§ **RECORDED DATA**
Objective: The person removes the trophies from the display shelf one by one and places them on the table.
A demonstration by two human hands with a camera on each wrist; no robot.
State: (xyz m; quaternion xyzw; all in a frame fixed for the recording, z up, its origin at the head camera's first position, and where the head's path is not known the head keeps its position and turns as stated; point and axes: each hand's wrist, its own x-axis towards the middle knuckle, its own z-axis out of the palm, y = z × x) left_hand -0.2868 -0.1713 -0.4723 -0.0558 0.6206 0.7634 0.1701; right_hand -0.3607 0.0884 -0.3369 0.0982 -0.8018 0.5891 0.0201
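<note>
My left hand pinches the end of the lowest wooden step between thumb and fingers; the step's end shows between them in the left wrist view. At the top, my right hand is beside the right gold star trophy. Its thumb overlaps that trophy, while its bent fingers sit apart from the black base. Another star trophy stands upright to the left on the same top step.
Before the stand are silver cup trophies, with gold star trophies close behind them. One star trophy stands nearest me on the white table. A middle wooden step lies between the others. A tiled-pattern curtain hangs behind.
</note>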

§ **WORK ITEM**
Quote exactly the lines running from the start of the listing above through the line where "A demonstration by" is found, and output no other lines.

§ **ANSWER TO THE EXERCISE**
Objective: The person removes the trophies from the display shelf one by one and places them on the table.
A demonstration by two human hands with a camera on each wrist; no robot.

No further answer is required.